As for his own attributes, he claims it is difficult to talk about them himself, yet seems to have little trouble. "I am different, not a typical manager. It doesn't mean I am better or worse, but I am able to separate the person from the player. When I'm dealing with the player, that's business. The rest of the day, I treat them as people, with respect." Nobody, he says, ever extended such courtesies to him in his playing days. "Never. Never. But that was always our aim, me and [assistant manager] Mauricio Taricco. It is my instinct, and I always go with instincts. They helped me as a player, as an assistant manager, and now as a manager."

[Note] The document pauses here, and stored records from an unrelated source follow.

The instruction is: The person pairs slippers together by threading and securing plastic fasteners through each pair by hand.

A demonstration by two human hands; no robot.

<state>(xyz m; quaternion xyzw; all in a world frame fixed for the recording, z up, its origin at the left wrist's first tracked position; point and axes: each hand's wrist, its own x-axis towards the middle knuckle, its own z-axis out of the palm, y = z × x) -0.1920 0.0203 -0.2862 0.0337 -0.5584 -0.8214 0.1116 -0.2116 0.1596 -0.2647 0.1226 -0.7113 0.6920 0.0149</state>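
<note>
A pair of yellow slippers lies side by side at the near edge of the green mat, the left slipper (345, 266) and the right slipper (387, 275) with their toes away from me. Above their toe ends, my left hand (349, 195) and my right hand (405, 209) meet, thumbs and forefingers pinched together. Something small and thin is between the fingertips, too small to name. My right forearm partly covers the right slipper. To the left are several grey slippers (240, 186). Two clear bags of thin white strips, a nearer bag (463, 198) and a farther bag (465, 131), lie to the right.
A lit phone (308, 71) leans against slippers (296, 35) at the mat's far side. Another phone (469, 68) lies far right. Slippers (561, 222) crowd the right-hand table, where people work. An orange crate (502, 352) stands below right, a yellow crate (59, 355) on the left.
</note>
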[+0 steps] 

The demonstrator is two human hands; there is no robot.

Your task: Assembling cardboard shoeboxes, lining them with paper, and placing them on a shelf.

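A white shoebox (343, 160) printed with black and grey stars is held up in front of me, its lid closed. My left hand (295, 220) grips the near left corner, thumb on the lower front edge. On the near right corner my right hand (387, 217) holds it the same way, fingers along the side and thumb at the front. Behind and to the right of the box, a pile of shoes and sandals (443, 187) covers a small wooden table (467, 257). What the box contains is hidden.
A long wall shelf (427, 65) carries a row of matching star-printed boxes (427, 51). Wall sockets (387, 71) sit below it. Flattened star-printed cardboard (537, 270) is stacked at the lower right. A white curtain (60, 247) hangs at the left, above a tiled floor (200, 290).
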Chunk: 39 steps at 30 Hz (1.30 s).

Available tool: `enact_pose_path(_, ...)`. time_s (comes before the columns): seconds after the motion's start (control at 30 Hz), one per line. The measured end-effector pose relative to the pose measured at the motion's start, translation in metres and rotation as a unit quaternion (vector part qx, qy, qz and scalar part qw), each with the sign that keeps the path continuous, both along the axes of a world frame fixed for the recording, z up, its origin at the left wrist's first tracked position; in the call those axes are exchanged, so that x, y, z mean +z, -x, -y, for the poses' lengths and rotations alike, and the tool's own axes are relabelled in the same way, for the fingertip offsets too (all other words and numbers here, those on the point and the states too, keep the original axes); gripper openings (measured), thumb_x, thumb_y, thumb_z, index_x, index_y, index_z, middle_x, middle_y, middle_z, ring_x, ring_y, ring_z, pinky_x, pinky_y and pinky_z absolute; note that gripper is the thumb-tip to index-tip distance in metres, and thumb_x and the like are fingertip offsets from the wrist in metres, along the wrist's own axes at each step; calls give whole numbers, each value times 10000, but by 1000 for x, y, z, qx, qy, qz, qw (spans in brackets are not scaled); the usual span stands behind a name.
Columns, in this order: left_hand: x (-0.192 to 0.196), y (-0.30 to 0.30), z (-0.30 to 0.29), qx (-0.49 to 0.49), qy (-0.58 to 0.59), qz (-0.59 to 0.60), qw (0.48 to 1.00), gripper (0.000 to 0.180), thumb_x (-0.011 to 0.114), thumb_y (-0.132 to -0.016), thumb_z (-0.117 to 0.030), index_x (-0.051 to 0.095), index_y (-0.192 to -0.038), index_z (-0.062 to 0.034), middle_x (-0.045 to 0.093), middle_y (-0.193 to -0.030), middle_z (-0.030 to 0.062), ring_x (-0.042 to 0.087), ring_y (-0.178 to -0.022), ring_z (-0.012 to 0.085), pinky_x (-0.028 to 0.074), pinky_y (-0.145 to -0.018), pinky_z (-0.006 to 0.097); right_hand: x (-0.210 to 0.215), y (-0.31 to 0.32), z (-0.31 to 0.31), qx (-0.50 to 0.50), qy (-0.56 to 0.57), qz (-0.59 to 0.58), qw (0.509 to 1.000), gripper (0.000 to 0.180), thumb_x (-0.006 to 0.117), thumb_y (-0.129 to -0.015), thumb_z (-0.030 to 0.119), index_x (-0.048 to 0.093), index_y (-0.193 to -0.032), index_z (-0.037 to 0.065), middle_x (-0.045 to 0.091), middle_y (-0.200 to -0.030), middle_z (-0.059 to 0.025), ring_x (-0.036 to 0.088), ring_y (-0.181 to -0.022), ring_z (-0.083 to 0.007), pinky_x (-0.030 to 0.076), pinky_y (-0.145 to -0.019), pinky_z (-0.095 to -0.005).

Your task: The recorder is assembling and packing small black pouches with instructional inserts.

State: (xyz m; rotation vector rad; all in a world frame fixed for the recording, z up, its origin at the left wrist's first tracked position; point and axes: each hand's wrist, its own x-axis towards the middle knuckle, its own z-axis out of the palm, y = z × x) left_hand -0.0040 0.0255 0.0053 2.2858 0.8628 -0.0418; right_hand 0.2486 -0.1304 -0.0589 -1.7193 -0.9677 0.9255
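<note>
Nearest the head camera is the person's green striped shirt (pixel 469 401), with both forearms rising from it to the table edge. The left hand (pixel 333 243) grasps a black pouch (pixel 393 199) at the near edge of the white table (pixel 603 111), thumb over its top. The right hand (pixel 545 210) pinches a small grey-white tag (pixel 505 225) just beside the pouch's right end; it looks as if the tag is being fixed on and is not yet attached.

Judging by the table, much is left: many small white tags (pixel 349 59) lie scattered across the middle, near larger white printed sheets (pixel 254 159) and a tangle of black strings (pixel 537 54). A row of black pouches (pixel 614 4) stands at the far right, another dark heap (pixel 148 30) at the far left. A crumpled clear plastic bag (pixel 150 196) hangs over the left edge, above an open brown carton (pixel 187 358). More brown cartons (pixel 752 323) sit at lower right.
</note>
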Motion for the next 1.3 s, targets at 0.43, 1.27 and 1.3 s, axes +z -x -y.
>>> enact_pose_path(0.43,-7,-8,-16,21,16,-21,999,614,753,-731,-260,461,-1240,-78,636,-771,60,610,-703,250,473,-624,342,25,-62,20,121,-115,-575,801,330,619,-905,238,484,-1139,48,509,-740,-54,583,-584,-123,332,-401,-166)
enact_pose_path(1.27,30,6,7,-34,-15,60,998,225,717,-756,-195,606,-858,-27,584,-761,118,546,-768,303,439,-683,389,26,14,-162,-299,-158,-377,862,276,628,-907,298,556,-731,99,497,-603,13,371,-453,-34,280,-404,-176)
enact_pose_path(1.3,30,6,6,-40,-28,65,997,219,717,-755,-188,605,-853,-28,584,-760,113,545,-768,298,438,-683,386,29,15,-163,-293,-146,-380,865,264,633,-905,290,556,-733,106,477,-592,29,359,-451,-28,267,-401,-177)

Poyet was assistant to his old Chelsea team-mate Dennis Wise at Swindon Town and Leeds United, and later to Juande Ramos at Spurs. "The experience," he says, "was too good even to be paid. I was learning constantly, learning more how not to do things than how to do them." Even as a player he'd had some exposure to the demands of football management, during a stressful time as Claudio Ranieri's interpreter at Chelsea. He rolls his eyes. "It was madness," he says. "An Italian talking to a Uruguayan in Spanish about English football, and playing, then translating, or not being picked, getting angry and upset, but still translating. A crazy time."
In Uruguay, he tells me with a wry smile, football-mad youngsters don't believe that he once played for Chelsea. "They see Abramovich's Chelsea," he says, "and it is different. The Premier League is totally different now. Much better. Watching Man City has become part of my weekend."
Nonetheless, he thinks it is wrong of the media only to have eyes for the Premier League, and last month was waspishly critical of the BBC commentary team of Guy Mowbray and, an old Seagulls hero, Mark Lawrenson, for expressing surprise at the quality of Brighton's Craig Mackail-Smith during the Spain v Scotland international.
Poyet felt they should have known all about him. "It hurt me," he says. "Anything good or bad that happens to one of my players, it affects me. I become too much involved in the team I work for. I become a fan. And even afterwards I stay a fan. I like Barcelona, and I really, really admire Mourinho, but my team in Spain is Real Zaragoza. And Chelsea are in my heart too, more than Tottenham, because at Chelsea I won trophies every year."
His chances of managing Chelsea might be improving, as Andre Villas-Boas looks beleaguered. "Yes, but I hope it works for him," he says. "It is a difficult time [to be Chelsea manager]. Because in five years, three, two, someone has to make a decision on John Terry, Frank Lampard, Didier Drogba, Petr Cech." And if it is him? A shrug, which unlike certain words, means the same in Uruguay as in England. "I would not be worried. To make decisions, that is why I became a manager."
Gus Poyet factfile
Born 15 November 1967 in Montevideo.
Starts his pro career with French club Grenoble, but returns to Uruguay to play for River Plate.
Signs for Real Zaragoza in 1990, winning the Copa del Rey and Cup-Winners' Cup.
Wins the 1995 Copa America with Uruguay
Arrives at Chelsea on a free transfer in 1997 and wins the 1998 Cup-Winner's Cup.
Chelsea win the 2000 FA Cup before Poyet leaves for Spurs in a £2.2m deal.
Begins coaching career as assistant to Dennis Wise at Swindon before both leave for Leeds.
Moves to Spurs to work under Juande Ramos. The club win League Cup but both depart in October 2008.
Appointed Brighton manager and gets the Seagulls promoted to the Championship.